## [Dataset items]
================================

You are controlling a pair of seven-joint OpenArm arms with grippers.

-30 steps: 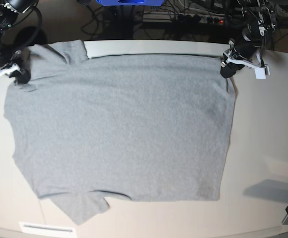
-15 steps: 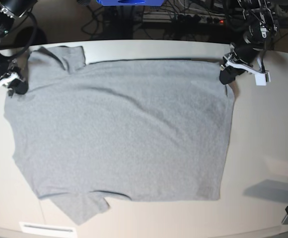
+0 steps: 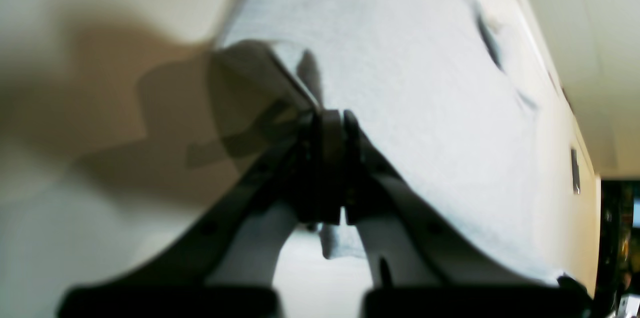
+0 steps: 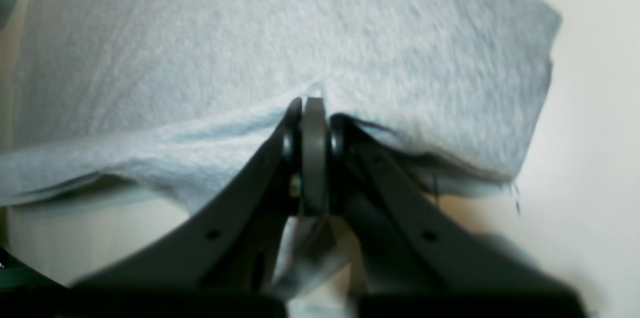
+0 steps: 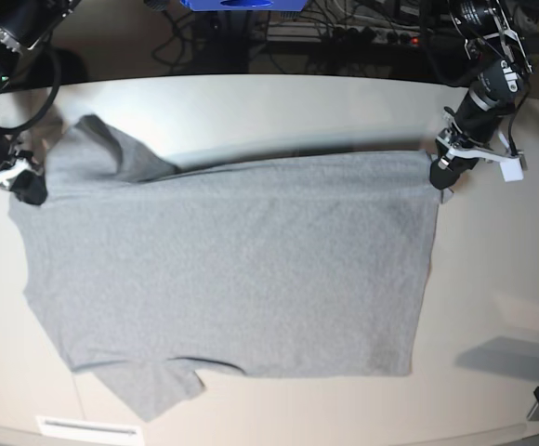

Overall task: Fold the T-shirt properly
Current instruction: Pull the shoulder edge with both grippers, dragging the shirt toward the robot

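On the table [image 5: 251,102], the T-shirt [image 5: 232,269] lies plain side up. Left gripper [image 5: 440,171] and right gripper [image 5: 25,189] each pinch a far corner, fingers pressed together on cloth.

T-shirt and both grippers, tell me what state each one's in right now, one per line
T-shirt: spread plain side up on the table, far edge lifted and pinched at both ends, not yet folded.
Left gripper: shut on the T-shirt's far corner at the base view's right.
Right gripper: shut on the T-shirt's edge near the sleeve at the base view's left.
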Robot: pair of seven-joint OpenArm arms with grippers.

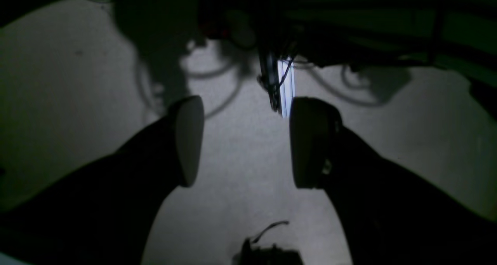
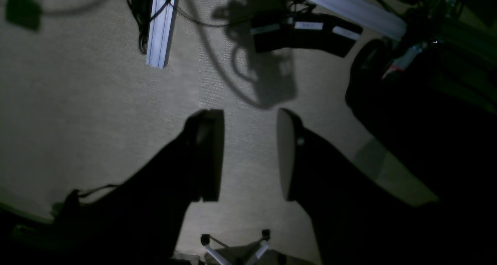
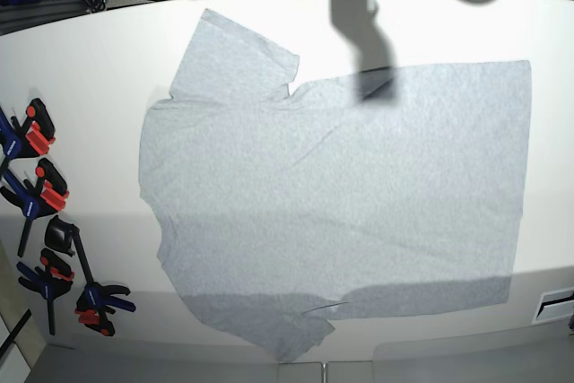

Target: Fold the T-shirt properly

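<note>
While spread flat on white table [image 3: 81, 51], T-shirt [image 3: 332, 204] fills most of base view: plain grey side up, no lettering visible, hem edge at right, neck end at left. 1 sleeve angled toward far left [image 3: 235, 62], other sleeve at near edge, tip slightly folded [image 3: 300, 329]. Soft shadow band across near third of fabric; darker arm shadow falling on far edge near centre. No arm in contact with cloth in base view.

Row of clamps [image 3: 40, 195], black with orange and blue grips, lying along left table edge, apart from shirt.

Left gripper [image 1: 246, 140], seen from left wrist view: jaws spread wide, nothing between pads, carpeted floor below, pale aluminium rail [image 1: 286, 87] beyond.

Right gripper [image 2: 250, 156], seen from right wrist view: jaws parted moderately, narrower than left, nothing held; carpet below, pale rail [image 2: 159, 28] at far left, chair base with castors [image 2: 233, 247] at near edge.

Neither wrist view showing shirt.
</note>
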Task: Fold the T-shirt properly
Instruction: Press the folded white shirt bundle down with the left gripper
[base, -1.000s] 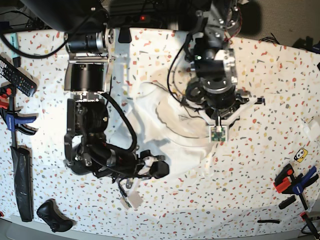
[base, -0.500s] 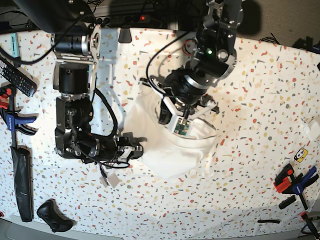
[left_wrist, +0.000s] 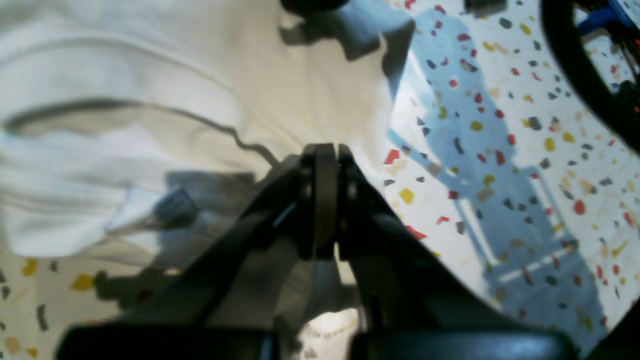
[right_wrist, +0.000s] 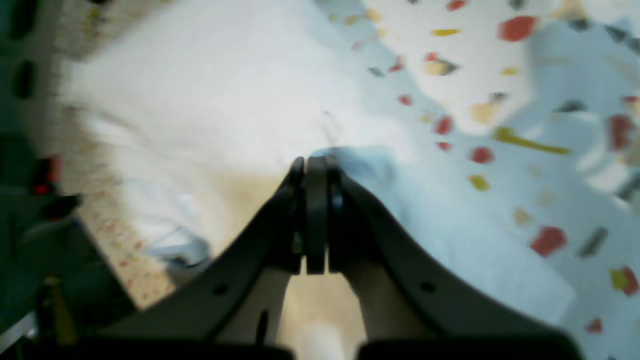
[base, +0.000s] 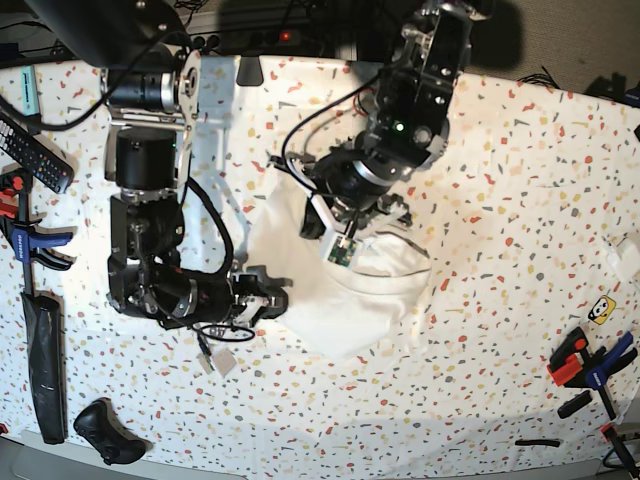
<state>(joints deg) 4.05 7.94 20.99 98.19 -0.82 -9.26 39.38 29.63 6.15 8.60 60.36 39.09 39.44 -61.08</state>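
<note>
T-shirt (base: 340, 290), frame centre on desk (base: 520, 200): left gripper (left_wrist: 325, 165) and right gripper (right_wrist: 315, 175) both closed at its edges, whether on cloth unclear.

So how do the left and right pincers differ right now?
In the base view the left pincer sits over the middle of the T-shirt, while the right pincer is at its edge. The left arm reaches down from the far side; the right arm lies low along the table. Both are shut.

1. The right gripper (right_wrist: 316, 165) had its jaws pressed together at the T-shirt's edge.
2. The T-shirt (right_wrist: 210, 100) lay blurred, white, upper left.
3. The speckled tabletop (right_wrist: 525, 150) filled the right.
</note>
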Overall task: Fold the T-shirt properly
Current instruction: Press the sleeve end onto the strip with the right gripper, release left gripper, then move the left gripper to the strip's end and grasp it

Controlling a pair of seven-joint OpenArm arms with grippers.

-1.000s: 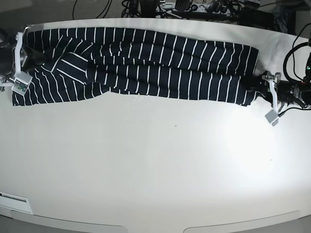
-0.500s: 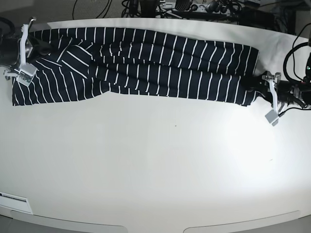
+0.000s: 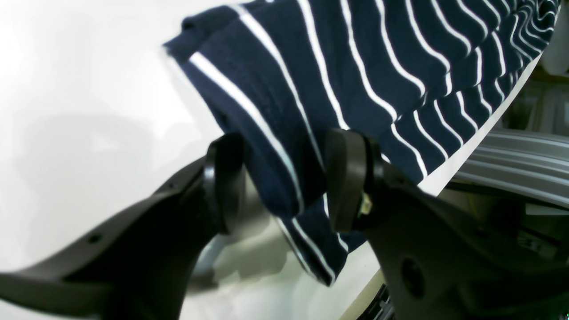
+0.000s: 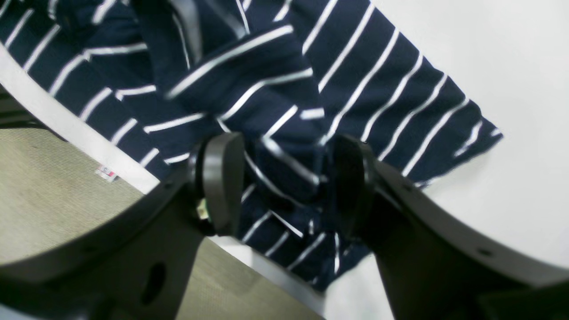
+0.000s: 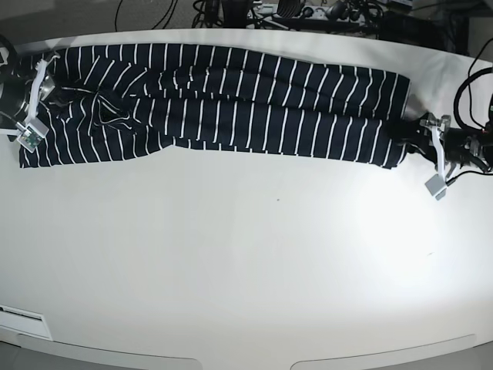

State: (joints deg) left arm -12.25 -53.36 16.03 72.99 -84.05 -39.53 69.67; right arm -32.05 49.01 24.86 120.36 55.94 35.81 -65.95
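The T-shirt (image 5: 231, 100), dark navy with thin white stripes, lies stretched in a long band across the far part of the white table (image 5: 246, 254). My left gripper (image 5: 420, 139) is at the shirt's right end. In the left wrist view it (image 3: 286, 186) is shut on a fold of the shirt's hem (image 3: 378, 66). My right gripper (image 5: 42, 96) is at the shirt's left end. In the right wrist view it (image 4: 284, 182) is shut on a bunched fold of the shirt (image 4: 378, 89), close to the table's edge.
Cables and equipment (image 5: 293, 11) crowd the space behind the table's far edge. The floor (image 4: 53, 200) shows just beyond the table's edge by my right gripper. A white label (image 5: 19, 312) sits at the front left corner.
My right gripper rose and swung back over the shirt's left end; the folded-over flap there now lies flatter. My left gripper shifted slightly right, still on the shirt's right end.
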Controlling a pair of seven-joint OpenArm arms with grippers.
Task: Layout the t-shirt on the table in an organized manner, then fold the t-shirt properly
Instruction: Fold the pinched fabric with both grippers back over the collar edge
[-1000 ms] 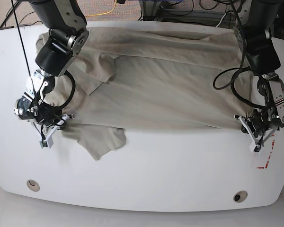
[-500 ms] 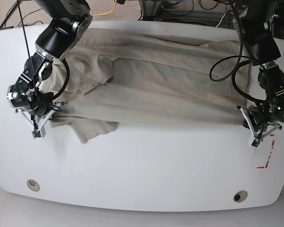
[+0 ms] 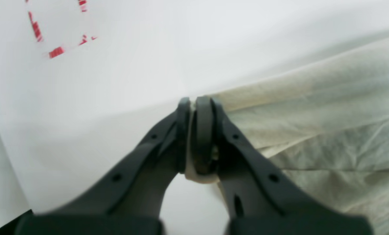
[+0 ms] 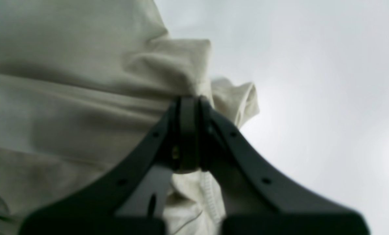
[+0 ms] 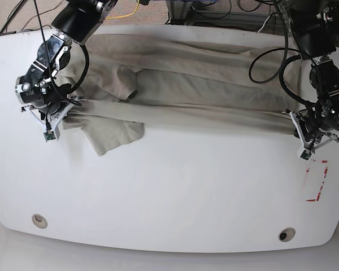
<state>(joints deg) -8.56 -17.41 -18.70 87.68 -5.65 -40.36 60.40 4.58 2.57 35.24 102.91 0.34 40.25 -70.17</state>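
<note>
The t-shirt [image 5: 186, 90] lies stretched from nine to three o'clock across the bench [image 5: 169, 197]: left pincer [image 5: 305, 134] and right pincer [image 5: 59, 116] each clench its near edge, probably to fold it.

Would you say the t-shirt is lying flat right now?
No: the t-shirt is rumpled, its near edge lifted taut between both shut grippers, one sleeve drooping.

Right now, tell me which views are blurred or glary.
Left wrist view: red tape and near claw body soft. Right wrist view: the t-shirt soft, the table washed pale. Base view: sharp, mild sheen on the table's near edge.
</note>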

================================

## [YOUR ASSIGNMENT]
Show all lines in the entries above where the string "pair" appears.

## [SOLUTION FOR THIS TASK]
You are controlling a pair of seven-joint OpenArm arms with grippers.
Robot: pair of seven-joint OpenArm arms with grippers.
Controlling a pair of seven-joint OpenArm arms with grippers.
Controlling a pair of seven-joint OpenArm arms with grippers.

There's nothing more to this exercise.